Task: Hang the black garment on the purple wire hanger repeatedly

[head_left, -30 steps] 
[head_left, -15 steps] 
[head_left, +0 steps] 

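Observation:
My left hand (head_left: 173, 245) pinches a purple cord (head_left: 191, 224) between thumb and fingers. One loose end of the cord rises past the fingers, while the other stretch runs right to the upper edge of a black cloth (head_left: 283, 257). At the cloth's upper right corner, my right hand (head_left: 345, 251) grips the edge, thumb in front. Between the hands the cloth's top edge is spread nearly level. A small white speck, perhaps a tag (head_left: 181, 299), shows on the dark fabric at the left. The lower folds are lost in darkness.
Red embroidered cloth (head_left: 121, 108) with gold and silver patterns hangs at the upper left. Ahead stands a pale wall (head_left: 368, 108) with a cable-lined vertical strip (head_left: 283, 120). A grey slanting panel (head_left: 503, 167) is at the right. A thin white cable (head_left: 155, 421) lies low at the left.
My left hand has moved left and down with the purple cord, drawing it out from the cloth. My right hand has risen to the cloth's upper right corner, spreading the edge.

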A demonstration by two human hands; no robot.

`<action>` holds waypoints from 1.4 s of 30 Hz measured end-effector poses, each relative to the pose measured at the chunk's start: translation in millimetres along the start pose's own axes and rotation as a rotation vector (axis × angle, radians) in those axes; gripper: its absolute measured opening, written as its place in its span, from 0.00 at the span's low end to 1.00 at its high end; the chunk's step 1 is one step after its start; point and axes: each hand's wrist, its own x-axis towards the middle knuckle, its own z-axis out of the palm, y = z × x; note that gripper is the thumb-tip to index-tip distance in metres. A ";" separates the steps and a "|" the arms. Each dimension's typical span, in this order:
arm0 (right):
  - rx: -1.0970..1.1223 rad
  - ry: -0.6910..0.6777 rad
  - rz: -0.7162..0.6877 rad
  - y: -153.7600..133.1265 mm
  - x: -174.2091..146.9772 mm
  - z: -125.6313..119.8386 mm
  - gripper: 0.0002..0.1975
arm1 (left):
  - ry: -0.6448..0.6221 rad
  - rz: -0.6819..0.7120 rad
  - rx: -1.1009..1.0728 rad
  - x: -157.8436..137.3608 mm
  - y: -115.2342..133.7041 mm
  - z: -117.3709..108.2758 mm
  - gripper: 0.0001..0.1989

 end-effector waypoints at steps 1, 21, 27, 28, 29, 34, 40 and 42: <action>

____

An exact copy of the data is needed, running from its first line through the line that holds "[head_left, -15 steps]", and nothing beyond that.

| SOLUTION FOR THIS TASK |
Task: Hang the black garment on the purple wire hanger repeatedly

[head_left, -30 steps] 
[head_left, -15 steps] 

The exercise is done, with nothing left to add.